In the listing below, locate the line that contains "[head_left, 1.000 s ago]" and the line that contains "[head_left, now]". Restate word for word those two lines and every line between them, and nothing else.

Given material:
_ _ _ _ _ _ _

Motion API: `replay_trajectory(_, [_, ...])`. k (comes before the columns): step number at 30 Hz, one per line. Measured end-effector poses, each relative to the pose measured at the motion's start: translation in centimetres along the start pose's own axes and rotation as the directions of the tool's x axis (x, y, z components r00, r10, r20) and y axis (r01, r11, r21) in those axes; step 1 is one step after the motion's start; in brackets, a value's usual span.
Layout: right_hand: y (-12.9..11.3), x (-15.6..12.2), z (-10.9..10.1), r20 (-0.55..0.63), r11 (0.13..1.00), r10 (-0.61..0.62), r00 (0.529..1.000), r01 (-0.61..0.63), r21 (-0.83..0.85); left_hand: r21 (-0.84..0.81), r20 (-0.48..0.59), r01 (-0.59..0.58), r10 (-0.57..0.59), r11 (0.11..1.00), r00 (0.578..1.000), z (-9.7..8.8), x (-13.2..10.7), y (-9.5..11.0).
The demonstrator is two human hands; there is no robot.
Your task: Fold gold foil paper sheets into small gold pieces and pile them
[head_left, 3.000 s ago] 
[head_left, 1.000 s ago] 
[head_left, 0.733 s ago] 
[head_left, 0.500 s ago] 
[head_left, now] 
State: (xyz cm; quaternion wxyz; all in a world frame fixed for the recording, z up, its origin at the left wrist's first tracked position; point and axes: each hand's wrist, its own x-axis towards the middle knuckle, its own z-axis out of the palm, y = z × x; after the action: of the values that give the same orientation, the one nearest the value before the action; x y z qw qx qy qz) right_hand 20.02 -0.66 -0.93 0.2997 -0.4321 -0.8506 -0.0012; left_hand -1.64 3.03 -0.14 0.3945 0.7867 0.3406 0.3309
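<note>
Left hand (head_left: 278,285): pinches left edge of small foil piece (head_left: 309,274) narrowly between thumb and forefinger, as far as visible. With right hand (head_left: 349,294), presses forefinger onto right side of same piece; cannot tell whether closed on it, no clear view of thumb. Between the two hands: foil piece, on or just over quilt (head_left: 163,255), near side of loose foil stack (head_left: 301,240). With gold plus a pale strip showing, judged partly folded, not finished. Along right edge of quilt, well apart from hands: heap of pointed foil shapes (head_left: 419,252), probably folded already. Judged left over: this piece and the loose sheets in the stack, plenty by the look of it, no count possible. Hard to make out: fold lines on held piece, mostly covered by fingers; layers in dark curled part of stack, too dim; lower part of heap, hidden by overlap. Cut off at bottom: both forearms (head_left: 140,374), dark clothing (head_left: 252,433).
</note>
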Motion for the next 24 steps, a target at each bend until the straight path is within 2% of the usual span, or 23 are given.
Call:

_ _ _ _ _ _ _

Reply to the exercise:
[head_left, 1.000 s ago] 
[head_left, 0.733 s ago] 
[head_left, 0.500 s ago] 
[head_left, now] 

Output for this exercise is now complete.